> **Brief**: Without the pictures, write out every entry that follows exactly.

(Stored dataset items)
+ + + + +

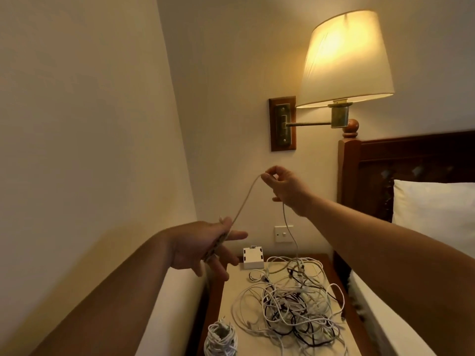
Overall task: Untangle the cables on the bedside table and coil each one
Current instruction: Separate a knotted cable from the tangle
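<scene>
Above the bedside table [232,283], our right hand [284,187] pinches the white cable [243,200]; left hand [203,246] grips its lower end, tangle [295,301] directly below.

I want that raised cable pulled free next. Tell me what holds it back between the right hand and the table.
The white cable hangs from the right hand straight into the tangled pile on the bedside table. Its lower end runs among the other cables' loops there; nothing else visible blocks it. The left hand holds its other stretch.
</scene>
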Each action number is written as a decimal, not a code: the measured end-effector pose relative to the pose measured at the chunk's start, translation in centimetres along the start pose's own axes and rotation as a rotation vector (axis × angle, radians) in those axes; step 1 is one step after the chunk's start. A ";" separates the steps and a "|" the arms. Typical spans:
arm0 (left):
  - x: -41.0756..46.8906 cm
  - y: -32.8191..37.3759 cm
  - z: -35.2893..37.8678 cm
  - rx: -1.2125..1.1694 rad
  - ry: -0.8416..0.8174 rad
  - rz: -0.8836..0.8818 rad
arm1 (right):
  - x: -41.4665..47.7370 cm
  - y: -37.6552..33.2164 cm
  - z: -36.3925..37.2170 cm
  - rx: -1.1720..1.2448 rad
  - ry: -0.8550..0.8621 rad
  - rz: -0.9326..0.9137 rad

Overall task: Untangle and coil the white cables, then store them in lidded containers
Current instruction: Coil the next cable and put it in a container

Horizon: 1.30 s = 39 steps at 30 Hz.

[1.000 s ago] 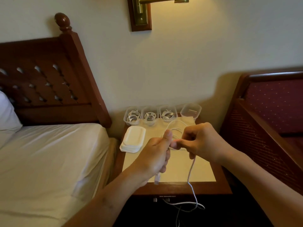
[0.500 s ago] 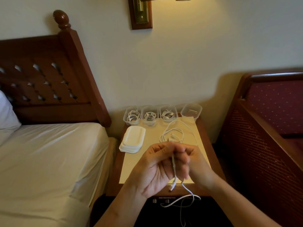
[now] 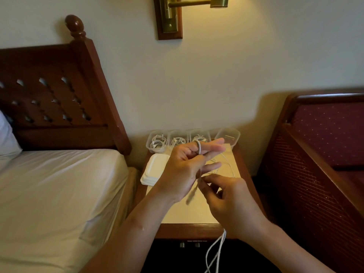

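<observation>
My left hand [image 3: 183, 170] is raised over the nightstand with two fingers stretched out. A loop of the white cable [image 3: 199, 148] lies round its fingers, and the plug end dangles blurred below the palm. My right hand [image 3: 232, 203] sits just below and to the right, and pinches the same cable next to the left palm. The rest of that cable hangs off the table's front edge. Three clear containers [image 3: 157, 143] with coiled cables stand at the back, and an empty container [image 3: 229, 134] is to their right. A stack of white lids [image 3: 154, 171] lies at the left.
A second loose white cable [image 3: 229, 166] lies on the nightstand [image 3: 189, 230] behind my hands. A bed [image 3: 59, 190] flanks the table on the left and a red upholstered chair [image 3: 325, 154] on the right. A brass wall lamp [image 3: 169, 14] hangs above.
My left hand has risen and spread its fingers, with the cable now looped over them. My right hand has dropped below it and the plug end swings.
</observation>
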<state>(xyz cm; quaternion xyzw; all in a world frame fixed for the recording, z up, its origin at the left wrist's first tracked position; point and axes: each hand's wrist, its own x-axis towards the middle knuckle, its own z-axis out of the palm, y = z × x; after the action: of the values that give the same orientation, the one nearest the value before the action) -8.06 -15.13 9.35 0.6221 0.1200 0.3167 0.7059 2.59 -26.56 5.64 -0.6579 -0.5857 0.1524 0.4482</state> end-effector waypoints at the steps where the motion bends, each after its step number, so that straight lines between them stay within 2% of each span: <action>1: 0.2 0.5 0.0 0.113 -0.004 -0.005 | 0.3 -0.5 -0.7 -0.050 -0.005 -0.017; 6: 1.0 2.8 0.0 0.580 -0.108 -0.060 | 1.5 -2.2 -3.6 -0.244 0.008 -0.107; 8: 1.1 3.3 -0.3 0.715 -0.159 -0.094 | 1.9 -2.1 -4.5 -0.200 0.022 -0.142; 10: 1.1 3.5 -0.6 0.778 -0.211 -0.133 | 2.2 -2.2 -5.4 -0.071 -0.051 -0.161; 13: 0.9 3.4 -0.8 0.596 -0.306 -0.270 | 2.5 -2.4 -6.6 -0.034 -0.123 -0.254; 17: 0.3 3.0 -1.2 0.350 -0.440 -0.299 | 3.3 -2.0 -7.7 -0.010 -0.035 -0.324; 19: -0.1 2.7 -1.2 0.274 -0.466 -0.335 | 3.6 -1.6 -7.9 0.033 -0.008 -0.354; 23: -0.8 2.3 -1.1 0.065 -0.486 -0.426 | 4.3 -0.3 -7.7 0.005 -0.023 -0.541; 25: -0.9 2.1 -1.4 0.010 -0.493 -0.433 | 4.8 0.4 -7.6 0.028 0.002 -0.541; 27: -1.2 1.7 -1.5 -0.091 -0.499 -0.417 | 4.9 0.9 -6.9 0.108 0.021 -0.492; 29: -1.5 1.3 -1.3 -0.259 -0.462 -0.371 | 4.8 1.4 -5.7 0.292 0.035 -0.391; 32: -2.1 0.5 -0.8 -0.473 -0.426 -0.290 | 4.1 1.9 -3.5 0.597 0.077 -0.145; 34: -2.4 0.2 -0.6 -0.621 -0.436 -0.264 | 3.5 1.8 -2.1 0.704 0.081 0.028; 36: -2.4 0.0 -0.3 -0.696 -0.420 -0.225 | 2.9 1.4 -0.7 0.761 0.064 0.131; 39: -1.9 -0.4 -0.4 -0.635 -0.337 -0.090 | 2.3 1.3 0.8 0.678 0.028 0.146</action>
<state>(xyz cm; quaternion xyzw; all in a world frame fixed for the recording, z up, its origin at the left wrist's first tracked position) -9.67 -15.93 8.49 0.4093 -0.0751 0.1998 0.8871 3.40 -24.03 4.96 -0.5138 -0.4469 0.3607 0.6373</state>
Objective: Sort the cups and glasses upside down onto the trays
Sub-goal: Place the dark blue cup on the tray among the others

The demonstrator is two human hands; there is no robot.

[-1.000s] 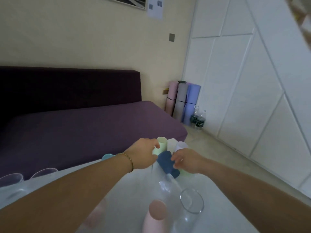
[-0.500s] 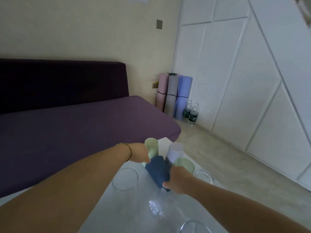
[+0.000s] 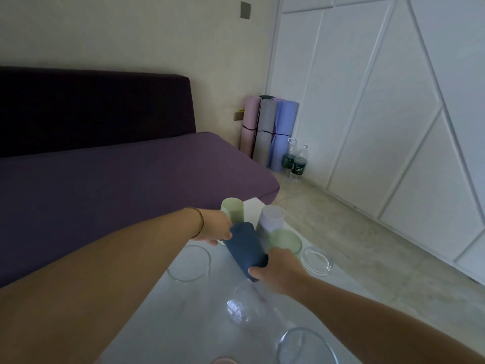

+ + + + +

> **Answer to this problem**:
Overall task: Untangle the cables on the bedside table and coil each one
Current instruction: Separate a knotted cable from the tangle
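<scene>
Above the bedside table [232,283], our right hand [284,187] pinches the white cable [243,200]; left hand [203,246] grips its lower end, tangle [295,301] directly below.

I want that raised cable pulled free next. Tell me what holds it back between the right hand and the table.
The white cable hangs from the right hand straight into the tangled pile on the bedside table. Its lower end runs among the other cables' loops there; nothing else visible blocks it. The left hand holds its other stretch.
</scene>
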Each action number is written as a decimal, not a code: the measured end-effector pose relative to the pose measured at the chunk's start, translation in centimetres along the start pose's own axes and rotation as a rotation vector (axis × angle, radians) in those axes; step 1 is one step after the chunk's start. A ";" separates the steps and a "|" the arms. Typical spans:
arm0 (left):
  - x: -41.0756..46.8906 cm
  - y: -32.8191..37.3759 cm
  - z: -35.2893..37.8678 cm
  - rx: -1.2125..1.1694 rad
  - ry: -0.8416..0.8174 rad
  - rz: -0.8836..0.8818 rad
arm1 (right):
  - x: -41.4665..47.7370 cm
  - y: -37.6552..33.2164 cm
  - z: -36.3925..37.2170 cm
  - rx: -1.1720..1.2448 rad
  - ry: -0.8550..0.8621 rad
  - rz: -0.9326..0.9137 rad

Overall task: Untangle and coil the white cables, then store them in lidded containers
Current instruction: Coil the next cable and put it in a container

Horizon: 1.30 s = 39 steps at 30 Hz.

[1.000 s ago] 
[0.500 s ago] 
[now] 

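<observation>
My left hand [image 3: 183, 170] is raised over the nightstand with two fingers stretched out. A loop of the white cable [image 3: 199, 148] lies round its fingers, and the plug end dangles blurred below the palm. My right hand [image 3: 232, 203] sits just below and to the right, and pinches the same cable next to the left palm. The rest of that cable hangs off the table's front edge. Three clear containers [image 3: 157, 143] with coiled cables stand at the back, and an empty container [image 3: 229, 134] is to their right. A stack of white lids [image 3: 154, 171] lies at the left.
A second loose white cable [image 3: 229, 166] lies on the nightstand [image 3: 189, 230] behind my hands. A bed [image 3: 59, 190] flanks the table on the left and a red upholstered chair [image 3: 325, 154] on the right. A brass wall lamp [image 3: 169, 14] hangs above.
My left hand has risen and spread its fingers, with the cable now looped over them. My right hand has dropped below it and the plug end swings.
</observation>
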<state>(xyz cm; quaternion xyzw; all in a world frame fixed for the recording, z up, its origin at the left wrist's first tracked position; point and axes: each hand's wrist, its own x-axis towards the middle knuckle, its own z-axis out of the palm, y = z × x; after the action: of the values that give the same orientation, the one nearest the value before the action) -8.06 -15.13 9.35 0.6221 0.1200 0.3167 0.7059 2.59 -26.56 5.64 -0.6579 -0.5857 0.1524 0.4482</state> end-effector waypoints at the steps where the motion bends, each after its step number, so that straight lines between them stay within 2% of each span: <action>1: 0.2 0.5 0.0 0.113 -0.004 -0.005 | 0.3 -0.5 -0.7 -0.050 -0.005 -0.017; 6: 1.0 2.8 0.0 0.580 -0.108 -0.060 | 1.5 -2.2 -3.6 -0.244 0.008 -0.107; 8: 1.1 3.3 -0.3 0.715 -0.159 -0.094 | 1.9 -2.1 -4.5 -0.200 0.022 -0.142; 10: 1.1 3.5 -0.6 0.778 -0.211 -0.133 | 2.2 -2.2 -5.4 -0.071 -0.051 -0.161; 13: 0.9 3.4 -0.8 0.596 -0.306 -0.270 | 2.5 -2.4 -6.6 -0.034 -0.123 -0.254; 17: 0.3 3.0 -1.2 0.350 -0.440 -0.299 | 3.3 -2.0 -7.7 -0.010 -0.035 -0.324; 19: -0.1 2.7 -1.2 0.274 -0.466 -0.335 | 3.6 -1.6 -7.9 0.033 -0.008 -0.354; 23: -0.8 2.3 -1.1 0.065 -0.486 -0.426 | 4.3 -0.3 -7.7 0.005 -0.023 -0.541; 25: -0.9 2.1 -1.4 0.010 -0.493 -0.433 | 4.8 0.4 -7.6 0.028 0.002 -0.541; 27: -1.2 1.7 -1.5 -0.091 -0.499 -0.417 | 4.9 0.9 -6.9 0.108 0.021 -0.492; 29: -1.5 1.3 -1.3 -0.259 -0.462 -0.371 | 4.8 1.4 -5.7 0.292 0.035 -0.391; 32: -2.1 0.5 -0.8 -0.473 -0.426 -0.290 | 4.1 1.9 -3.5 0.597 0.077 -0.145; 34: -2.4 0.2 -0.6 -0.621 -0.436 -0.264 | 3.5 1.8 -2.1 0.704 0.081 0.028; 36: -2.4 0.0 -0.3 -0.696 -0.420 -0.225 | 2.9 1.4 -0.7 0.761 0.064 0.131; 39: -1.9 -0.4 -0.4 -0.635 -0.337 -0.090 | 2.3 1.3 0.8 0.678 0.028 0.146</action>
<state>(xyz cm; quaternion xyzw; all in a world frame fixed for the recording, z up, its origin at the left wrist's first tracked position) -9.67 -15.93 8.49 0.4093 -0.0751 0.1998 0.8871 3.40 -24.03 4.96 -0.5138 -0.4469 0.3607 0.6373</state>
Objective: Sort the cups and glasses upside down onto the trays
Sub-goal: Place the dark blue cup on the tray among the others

The demonstrator is two human hands; there is no robot.

[-1.000s] 
[-0.500s] 
[+0.000s] 

This completes the required output.